Photo:Hiroki Obara
8331Aはリバーブの奥行きが目に見えるようです
優秀なエンジニアが良い環境で処理してる感覚だと思いました
40年の歴史を誇るGENELECは、リスニング環境の問題を解決するシステムとしてSAM(Smart Active Monitoring)を提唱した。その中でも特に人気なのは、同軸構造による点音源を実現したThe Onesシリーズだ。この連載では、The Onesに対して関心を持つクリエイターに一定期間預け、SAMの注目機能であるGML補正とともにその実力を試してもらう。今回はnever young beachのギタリスト、阿南智史の自宅スタジオに、The Onesで最もコンパクトな8331Aを持ち込んでみた。
キックのアタックがスピード感ある音に
さまざまなアウトボードが用意された阿南の自宅スタジオ。以前はリビング・ルームに作業スペースを設けていたが、5畳ほどの部屋に移転したという。普段使っているモニター・スピーカーは3年ほど前に初めて買った7インチ・ウーファーの2ウェイ・モデルだ。
「どれを買ったらいいか全く分からなかったので、PAELLASで一緒に活動していたbisshi (b)のお薦めで、彼と同じものを買ったんです。でも、ほかのスピーカーでどう聴こえるのかは興味がありました。GENELECも旧モデルを探していたことがあって……サウンドをきちんと聴いたことはなかったのですが、カニエ・ウェストなど好きなアーティストが使っていたこともあり、気になっていたんです」
そんな阿南にとって、最新の8331Aはまさに未体験の音だったようだ。
「自分のスピーカーと比べて派手めで、リバーブなどが華やかに聴こえるというのが第一印象。それがGLM補正によって、まさに“リファレンス・モニター”という感じになりますね。キックのアタックが分かりやすい……エレクトロニック・ミュージックのクリエイターで愛用者が多いのも分かる気がします。普段使っているスピーカーだともう少しぬるっとした感じのアタックですが、それと比べてスピード感がある。それに、リバーブの奥行きが目に見えるようです。僕自身、リバーブ処理はそんなに得意じゃないと思っていましたが、優秀なエンジニアが良い環境を作って処理している感覚はこういうものなんだろうなと思いました」
部屋のチューニングと同様のことがGLMで行える
阿南は、自身が制作しているコンテンポラリー・ファンク系のトラックを聴きながら、さらにこう続けてくれた。
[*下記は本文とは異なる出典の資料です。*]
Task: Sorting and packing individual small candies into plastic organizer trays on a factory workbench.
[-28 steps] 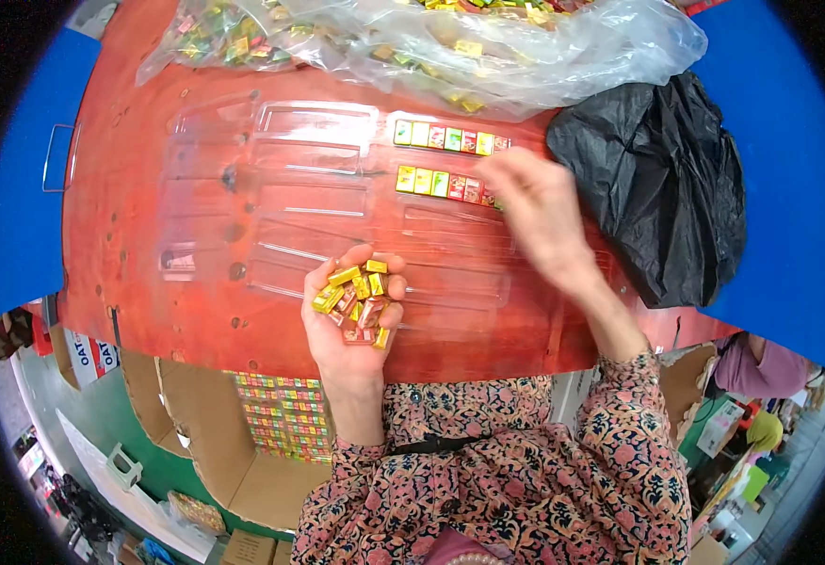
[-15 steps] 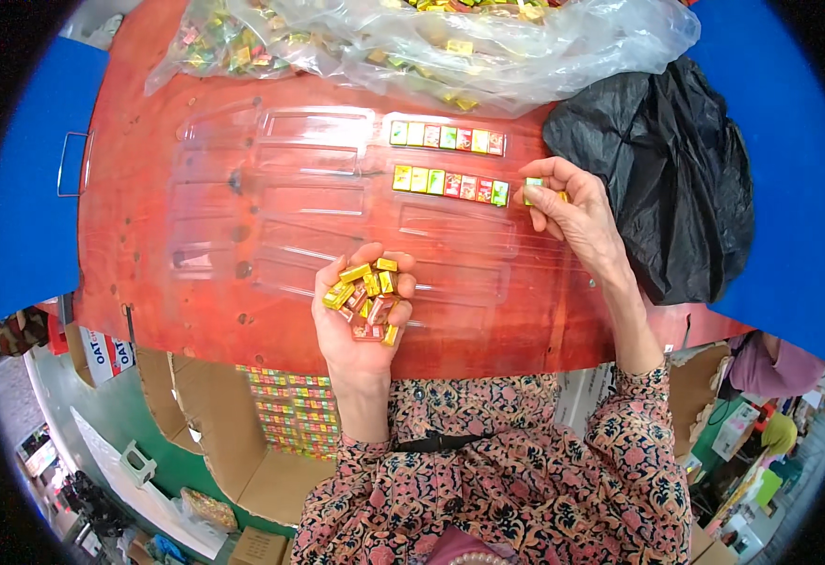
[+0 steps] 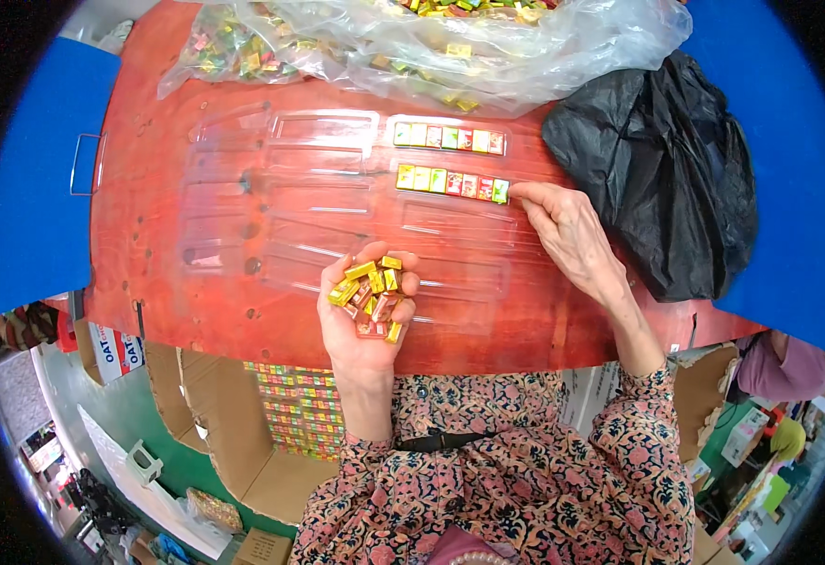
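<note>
My left hand (image 3: 363, 320) is cupped palm up over the table, holding a heap of small wrapped candies (image 3: 375, 282) in yellow and reddish-brown. The index fingertip of my right hand (image 3: 571, 235) touches the right end of a row of wrapped candies (image 3: 453, 182). Its other fingers are curled under, and whatever they hold is hidden. That row lies in a compartment of a clear plastic tray (image 3: 460, 226). Behind it, another compartment holds a similar row of candies (image 3: 450, 137) in yellow, green and red. The tray compartments nearer me and to the left hold no candies.
A large clear bag (image 3: 525, 66) of candies lies across the back of the red table (image 3: 149, 207). At the right sits a crumpled black plastic bag (image 3: 667, 179). Below the table edge stands an open cardboard box (image 3: 234, 424) with packed candy rows (image 3: 301, 410) inside.
My right hand has moved slightly left and down to the row's right end. The green candy seen between its fingers no longer shows there. My left hand keeps its heap.
</note>
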Tool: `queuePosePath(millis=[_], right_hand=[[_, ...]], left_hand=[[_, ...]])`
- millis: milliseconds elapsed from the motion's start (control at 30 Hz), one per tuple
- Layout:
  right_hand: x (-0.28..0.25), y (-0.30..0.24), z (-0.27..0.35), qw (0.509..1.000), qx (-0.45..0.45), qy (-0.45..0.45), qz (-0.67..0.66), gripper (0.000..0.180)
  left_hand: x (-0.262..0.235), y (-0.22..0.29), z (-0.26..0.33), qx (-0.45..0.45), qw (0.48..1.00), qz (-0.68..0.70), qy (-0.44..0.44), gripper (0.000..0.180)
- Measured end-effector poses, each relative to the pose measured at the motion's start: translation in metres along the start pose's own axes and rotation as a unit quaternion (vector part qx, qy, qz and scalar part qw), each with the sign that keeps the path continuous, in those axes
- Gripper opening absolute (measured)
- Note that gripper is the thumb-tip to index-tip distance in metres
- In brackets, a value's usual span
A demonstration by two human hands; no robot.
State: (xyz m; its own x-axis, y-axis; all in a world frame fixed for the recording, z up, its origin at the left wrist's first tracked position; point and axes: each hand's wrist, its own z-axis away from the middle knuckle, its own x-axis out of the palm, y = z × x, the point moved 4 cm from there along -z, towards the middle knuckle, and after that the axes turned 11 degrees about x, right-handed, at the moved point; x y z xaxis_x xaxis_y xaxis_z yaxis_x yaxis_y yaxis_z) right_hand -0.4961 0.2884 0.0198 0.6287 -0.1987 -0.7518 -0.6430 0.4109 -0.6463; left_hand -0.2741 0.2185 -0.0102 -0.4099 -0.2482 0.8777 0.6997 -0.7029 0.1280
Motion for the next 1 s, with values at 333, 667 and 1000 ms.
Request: queuePosePath(millis=[333, 667, 1000], right_hand=[[0.004, -0.006, 0.009, 0.998, -0.011, 0.0, 0.06, 0.023], [0.004, -0.003, 0.0, 0.995, -0.058, 0.071, -0.034, 0.019], [0.041, -0.055, -0.047, 0.99, -0.111, 0.048, -0.073, 0.019]], left_hand=[[-0.003, 0.007, -0.003, 0.017, 1.0, 0.008, -0.003, 0.038], [-0.002, 0.006, -0.007, 0.01, 1.0, 0.007, -0.009, 0.036], [-0.005, 0.011, -0.004, 0.017, 1.0, -0.003, -0.004, 0.033]])
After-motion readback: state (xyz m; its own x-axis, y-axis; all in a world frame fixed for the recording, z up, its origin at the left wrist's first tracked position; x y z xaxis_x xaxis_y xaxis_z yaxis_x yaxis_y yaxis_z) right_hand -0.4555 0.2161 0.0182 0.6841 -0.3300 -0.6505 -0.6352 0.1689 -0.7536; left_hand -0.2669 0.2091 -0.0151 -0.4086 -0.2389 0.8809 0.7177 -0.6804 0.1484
「GLMの補正を切って聴くと、エレキベースの150〜200Hzの膨らみが誇張されて聴こえましたが、補正を入れるとすっきり感じられました。GLM補正の効果を感じますね。本来、スピーカーの良さを引き出すには部屋のチューニングが重要で、高いスピーカーを買っても生かしきれないともったいない。そんなチューニングと同じような効果がGLMで得られるのは便利ですね」
そのほか、定位感についても気付いた点があったと阿南は語る。
「自分のこのトラックは、ステレオ感をワイドに振っていたんですが、そのワイドさを保ったまま、わざとらしくない感じで音が真っすぐ来ますね」
この点は、The Onesの同軸構造も関係しているだろう。今後1カ月で阿南がどんな発見をしていくのかも楽しみだ。
今回のテスト・モデル
GENELEC 8331A
オープン・プライス
(ダーク・グレー:市場予想価格278,000円前後+税/1基、ブラック/ホワイト:市場予想価格298,000円前後+税/1基)
同軸ツィーター+ミッドレンジ・ドライバーに、2基の楕円形ウーファーを加えた3ウェイ・ポイントソース構成のThe Onesシリーズのうち、最も小型のモデル。SAMテクノロジーにより、設置環境に合わせた自動補正が可能。大型ウェーブガイドの採用で、スウィート・スポットの拡大にも成功している
阿南智史
2014年からnever young beachのギタリストとして活躍。これまでに4枚のアルバムをリリース。最近作は5月リリースのシングル『サイダーのように言葉が湧き上がる』。以前はPAELLAS(2019年解散)にも参加。